Facebook Adds Igbo, Yoruba To Expand Language Coverage, Counter Misinformation
Facebook, in partnership with Africa Check, today announced it has added new local language support for several African languages as part of its “Third-Party Fact-Checking programme,” which helps to assess the accuracy of news on Facebook and also aims to reduce the spread of misinformation.
Through the programme, which was launched in 2018 across five countries in Sub-Saharan Africa, including South Africa, Kenya, Nigeria, Senegal and Cameroon, Facebook has partnered with Africa Check, Africa’s first independent fact-checking organization, to expand its local language coverage.
In Nigeria, the languages covered under the programme now are Yoruba and Igbo, in addition to Hausa, which was already supported.
Other languages covered across Africa are Swahili in Kenya, Wolof in Senegal, as well as Afrikaans, Zulu, Setswana, Sotho, Northern Sotho and Southern Ndebele in South Africa.
Kojo Boakye, Facebook head of public policy, Africa, said “we continue to make significant investments in our efforts to fight the spread of false news on our platform, whilst building supportive, safe, informed and inclusive communities.
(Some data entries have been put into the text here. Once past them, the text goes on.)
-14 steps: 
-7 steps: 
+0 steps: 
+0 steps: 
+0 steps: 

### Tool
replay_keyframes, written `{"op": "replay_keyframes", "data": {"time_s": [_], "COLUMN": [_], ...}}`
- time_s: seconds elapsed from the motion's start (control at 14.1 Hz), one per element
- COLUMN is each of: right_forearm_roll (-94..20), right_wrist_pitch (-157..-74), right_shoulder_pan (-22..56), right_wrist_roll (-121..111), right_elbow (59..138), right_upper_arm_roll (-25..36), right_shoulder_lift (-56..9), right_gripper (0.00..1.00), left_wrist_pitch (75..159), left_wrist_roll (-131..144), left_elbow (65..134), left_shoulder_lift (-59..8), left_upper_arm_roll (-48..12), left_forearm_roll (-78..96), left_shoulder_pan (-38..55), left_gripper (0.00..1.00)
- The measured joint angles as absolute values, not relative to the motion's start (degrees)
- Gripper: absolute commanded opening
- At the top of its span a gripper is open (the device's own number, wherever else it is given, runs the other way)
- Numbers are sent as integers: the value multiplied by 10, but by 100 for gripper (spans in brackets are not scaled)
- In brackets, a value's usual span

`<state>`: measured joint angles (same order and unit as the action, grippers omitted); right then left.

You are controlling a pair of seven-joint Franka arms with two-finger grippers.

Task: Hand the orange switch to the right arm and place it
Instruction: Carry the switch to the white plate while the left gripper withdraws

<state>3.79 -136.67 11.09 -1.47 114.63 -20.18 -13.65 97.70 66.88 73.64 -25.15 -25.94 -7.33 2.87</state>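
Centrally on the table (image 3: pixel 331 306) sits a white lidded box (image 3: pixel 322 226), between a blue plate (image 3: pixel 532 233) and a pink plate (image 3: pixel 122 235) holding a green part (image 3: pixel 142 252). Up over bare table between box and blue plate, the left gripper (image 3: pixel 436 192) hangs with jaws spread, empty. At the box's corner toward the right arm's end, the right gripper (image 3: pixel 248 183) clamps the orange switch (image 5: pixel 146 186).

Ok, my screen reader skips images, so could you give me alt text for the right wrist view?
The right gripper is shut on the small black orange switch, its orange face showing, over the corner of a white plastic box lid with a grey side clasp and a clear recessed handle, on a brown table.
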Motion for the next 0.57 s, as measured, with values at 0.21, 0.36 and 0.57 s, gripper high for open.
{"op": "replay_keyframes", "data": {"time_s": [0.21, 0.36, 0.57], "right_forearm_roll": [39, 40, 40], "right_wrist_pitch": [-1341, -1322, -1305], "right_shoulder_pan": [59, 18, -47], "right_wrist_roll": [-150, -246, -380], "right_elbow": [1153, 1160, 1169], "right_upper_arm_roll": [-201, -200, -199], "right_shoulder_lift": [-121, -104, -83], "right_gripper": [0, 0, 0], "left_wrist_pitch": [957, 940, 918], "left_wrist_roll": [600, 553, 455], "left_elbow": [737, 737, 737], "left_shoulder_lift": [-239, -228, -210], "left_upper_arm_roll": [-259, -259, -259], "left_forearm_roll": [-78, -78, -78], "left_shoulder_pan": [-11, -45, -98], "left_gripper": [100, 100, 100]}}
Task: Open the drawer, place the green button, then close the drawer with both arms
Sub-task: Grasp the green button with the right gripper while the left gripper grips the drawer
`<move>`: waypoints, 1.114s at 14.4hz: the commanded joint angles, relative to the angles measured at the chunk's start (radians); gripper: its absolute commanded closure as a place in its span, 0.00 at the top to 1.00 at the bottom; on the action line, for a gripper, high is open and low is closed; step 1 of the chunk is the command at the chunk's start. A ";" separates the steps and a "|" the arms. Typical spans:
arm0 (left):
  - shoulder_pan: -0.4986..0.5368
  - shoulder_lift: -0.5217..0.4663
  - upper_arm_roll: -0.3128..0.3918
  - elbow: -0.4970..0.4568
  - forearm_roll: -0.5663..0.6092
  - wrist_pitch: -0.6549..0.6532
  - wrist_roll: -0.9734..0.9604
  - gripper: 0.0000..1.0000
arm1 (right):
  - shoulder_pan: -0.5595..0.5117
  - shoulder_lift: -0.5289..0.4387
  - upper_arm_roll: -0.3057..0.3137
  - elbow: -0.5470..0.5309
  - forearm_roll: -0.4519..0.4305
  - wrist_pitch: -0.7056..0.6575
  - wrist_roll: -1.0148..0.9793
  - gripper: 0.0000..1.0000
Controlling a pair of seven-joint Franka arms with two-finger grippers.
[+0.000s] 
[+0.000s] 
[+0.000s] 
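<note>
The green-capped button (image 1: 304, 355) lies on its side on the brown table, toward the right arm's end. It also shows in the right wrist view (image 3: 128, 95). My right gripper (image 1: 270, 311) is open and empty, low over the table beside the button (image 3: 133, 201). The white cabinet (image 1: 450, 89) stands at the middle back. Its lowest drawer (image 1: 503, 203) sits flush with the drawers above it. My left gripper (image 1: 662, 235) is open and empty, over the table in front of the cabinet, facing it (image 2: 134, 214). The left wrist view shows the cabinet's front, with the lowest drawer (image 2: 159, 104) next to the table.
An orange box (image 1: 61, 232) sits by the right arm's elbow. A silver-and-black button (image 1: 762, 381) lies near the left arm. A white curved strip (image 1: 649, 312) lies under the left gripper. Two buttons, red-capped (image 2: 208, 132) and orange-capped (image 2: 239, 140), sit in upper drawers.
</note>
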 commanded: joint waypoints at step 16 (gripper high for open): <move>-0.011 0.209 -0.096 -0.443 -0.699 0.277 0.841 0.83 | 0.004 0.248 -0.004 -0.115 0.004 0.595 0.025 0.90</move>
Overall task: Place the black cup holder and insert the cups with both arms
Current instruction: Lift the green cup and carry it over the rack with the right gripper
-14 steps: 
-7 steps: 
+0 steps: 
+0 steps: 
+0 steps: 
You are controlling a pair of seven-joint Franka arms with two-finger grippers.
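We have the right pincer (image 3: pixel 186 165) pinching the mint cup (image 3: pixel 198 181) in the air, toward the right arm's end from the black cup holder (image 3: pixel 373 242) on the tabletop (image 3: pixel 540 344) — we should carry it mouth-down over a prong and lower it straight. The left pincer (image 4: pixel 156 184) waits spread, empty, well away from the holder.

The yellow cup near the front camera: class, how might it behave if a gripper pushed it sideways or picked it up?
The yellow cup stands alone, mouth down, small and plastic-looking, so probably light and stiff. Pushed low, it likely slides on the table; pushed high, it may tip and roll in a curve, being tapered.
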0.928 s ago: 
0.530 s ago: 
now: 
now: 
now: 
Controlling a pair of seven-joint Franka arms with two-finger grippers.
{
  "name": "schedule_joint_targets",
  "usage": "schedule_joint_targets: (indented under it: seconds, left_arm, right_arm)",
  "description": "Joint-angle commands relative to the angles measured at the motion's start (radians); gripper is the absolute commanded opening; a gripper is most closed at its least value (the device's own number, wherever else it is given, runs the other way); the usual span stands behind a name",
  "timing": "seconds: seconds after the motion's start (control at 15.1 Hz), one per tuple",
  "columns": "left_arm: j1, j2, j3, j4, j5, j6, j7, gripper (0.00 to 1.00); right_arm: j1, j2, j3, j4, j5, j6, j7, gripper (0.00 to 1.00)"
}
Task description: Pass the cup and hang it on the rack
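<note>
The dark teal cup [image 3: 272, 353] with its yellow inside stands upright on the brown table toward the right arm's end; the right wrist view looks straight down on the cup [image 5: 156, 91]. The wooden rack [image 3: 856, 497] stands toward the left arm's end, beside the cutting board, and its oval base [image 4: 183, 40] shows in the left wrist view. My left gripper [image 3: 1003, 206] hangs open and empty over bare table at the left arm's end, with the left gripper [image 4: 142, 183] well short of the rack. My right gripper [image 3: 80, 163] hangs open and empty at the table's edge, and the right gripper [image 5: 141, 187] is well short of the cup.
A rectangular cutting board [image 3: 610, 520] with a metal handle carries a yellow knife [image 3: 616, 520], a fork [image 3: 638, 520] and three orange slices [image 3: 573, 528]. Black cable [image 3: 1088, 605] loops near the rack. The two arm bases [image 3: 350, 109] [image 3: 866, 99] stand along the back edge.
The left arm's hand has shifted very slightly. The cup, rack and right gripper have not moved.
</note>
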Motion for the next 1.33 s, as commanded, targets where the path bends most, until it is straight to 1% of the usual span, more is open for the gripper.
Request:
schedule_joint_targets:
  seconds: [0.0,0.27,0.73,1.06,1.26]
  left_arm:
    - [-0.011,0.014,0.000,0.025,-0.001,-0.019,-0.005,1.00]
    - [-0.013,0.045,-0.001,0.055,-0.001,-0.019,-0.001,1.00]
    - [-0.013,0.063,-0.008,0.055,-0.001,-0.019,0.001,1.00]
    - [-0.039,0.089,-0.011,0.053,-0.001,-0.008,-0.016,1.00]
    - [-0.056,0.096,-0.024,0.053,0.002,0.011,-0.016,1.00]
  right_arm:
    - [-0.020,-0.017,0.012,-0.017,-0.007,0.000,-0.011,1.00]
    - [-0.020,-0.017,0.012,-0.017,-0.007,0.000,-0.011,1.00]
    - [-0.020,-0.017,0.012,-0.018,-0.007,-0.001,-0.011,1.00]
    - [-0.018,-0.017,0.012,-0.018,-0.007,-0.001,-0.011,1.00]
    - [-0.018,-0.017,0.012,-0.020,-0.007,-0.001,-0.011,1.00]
Our third-party fact-checking programme is just one of many ways we are doing this, and with the expansion of local language coverage, this will help in further improving the quality of information people see on Facebook. We know there is still more to do, and we’re committed to this.”
According to Noko Makgato, executive director of Africa Check, “we’re thrilled to be expanding the arsenal of the languages we cover in our work on Facebook’s third-party fact-checking programme. In countries as linguistically diverse as Nigeria, South Africa, Kenya and Senegal, fact-checking in local languages is vital. Not only does it let us fact-check more content on Facebook, it also means we’ll be reaching more people across Africa with verified, credible information.”
Facebook’s fact-checking programme relies on feedback from the Facebook community as one of many signals Facebook uses to raise potentially false stories to fact-checkers for review.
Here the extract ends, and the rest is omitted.